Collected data
------------------------

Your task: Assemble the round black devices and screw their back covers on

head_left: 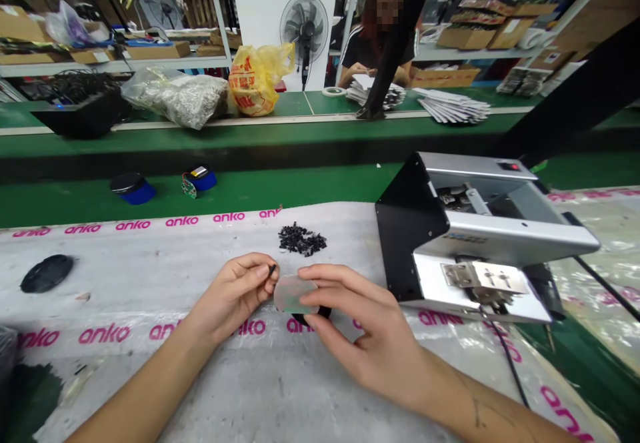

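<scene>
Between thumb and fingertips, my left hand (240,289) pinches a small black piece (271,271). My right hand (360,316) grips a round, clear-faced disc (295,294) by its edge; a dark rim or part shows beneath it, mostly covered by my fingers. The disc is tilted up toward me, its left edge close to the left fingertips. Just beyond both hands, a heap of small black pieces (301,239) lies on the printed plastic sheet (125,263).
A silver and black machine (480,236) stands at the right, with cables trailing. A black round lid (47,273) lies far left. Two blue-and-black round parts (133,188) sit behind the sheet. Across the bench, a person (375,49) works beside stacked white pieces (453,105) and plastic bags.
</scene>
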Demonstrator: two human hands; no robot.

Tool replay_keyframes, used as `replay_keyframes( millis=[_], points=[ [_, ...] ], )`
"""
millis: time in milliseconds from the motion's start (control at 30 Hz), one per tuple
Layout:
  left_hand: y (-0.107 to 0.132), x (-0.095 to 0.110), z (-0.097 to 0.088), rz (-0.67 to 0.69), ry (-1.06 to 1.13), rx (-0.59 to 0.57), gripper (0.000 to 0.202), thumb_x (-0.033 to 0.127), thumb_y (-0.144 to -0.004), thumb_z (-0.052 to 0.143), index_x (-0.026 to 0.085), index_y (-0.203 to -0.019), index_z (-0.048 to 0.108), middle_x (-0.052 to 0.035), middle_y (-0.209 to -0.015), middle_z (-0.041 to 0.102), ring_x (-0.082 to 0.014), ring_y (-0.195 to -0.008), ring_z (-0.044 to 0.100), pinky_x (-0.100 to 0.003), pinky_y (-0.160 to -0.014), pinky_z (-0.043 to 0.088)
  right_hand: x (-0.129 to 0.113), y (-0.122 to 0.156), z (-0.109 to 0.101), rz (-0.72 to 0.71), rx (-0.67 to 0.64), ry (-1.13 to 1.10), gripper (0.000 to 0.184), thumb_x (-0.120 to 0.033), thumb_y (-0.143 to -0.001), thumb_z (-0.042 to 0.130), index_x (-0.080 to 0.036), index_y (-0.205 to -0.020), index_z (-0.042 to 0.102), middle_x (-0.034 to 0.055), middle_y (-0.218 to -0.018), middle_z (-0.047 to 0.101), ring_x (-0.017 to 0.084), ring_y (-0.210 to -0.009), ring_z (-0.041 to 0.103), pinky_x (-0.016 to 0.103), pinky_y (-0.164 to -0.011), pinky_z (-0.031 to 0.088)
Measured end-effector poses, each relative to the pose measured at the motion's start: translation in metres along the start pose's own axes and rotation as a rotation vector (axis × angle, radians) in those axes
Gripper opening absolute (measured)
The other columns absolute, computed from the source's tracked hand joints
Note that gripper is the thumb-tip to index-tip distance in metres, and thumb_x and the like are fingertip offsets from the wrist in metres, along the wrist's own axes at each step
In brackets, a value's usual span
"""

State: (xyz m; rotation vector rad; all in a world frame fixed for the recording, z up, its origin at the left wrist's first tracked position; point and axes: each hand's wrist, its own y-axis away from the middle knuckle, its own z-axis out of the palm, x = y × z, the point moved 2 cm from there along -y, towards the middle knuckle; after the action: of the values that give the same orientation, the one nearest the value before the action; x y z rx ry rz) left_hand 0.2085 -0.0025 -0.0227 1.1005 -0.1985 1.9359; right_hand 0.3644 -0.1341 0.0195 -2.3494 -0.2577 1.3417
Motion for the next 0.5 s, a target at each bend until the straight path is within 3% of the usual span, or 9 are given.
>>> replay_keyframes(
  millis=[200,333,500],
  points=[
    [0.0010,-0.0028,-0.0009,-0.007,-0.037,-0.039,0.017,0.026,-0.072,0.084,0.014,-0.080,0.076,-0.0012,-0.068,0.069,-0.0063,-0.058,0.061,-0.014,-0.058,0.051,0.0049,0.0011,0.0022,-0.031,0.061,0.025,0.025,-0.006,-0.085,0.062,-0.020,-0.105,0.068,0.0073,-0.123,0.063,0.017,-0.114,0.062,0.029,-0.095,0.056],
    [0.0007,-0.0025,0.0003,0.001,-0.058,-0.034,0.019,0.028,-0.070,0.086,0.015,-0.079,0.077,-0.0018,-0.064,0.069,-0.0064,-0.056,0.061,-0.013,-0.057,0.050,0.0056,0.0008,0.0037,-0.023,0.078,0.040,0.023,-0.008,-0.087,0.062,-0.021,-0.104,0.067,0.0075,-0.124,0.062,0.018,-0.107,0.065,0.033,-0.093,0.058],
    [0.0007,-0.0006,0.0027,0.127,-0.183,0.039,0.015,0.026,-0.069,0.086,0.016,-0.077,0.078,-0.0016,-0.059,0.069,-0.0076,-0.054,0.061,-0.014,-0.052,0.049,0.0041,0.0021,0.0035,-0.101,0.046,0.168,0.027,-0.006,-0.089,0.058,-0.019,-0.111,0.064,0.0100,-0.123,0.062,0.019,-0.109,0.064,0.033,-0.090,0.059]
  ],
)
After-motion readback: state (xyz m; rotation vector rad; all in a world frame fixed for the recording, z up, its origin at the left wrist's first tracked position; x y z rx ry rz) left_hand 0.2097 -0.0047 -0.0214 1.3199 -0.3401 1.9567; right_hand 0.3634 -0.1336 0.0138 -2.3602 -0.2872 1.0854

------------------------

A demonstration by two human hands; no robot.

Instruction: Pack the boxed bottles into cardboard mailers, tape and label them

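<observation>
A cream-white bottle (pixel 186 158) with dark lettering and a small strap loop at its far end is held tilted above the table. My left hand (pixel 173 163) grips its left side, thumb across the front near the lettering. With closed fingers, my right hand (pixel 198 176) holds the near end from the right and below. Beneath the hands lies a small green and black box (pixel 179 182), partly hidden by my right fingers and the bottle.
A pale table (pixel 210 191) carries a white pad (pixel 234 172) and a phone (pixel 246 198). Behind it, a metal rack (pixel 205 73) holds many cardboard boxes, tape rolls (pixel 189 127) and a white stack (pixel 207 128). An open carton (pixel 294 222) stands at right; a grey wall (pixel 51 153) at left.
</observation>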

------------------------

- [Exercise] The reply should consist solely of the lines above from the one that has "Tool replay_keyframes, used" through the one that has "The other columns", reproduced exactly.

- [Response below]
Tool replay_keyframes, used as `replay_keyframes( millis=[_], points=[ [_, ...] ], )`
"""
millis: time in milliseconds from the motion's start (control at 30 Hz), one per tuple
Layout:
  left_hand: y (-0.107 to 0.132), x (-0.095 to 0.110), z (-0.097 to 0.088), rz (-0.67 to 0.69), ry (-1.06 to 1.13), rx (-0.59 to 0.57), gripper (0.000 to 0.202), thumb_x (-0.033 to 0.127), thumb_y (-0.144 to -0.004), thumb_z (-0.052 to 0.143), index_x (-0.026 to 0.085), index_y (-0.203 to -0.019), index_z (-0.048 to 0.108), middle_x (-0.052 to 0.035), middle_y (-0.209 to -0.015), middle_z (-0.041 to 0.102), ring_x (-0.082 to 0.014), ring_y (-0.195 to -0.008), ring_z (-0.044 to 0.100), pinky_x (-0.100 to 0.003), pinky_y (-0.160 to -0.014), pinky_z (-0.043 to 0.088)
  right_hand: x (-0.129 to 0.113), y (-0.122 to 0.156), z (-0.109 to 0.101), rz (-0.72 to 0.71), rx (-0.67 to 0.64), ry (-1.13 to 1.10), gripper (0.000 to 0.184), thumb_x (-0.120 to 0.033), thumb_y (-0.143 to -0.001), thumb_z (-0.042 to 0.130), index_x (-0.080 to 0.036), index_y (-0.205 to -0.020), index_z (-0.042 to 0.102), middle_x (-0.034 to 0.055), middle_y (-0.218 to -0.018), middle_z (-0.047 to 0.101), ring_x (-0.017 to 0.084), ring_y (-0.210 to -0.009), ring_z (-0.041 to 0.103), pinky_x (-0.016 to 0.103), pinky_y (-0.164 to -0.011), pinky_z (-0.031 to 0.088)
Measured end-effector poses, each relative to the pose measured at the motion's start: translation in metres along the start pose's own axes and rotation as a rotation vector (axis × angle, radians) in those axes
Gripper opening absolute (measured)
The other columns absolute, computed from the source's tracked hand joints

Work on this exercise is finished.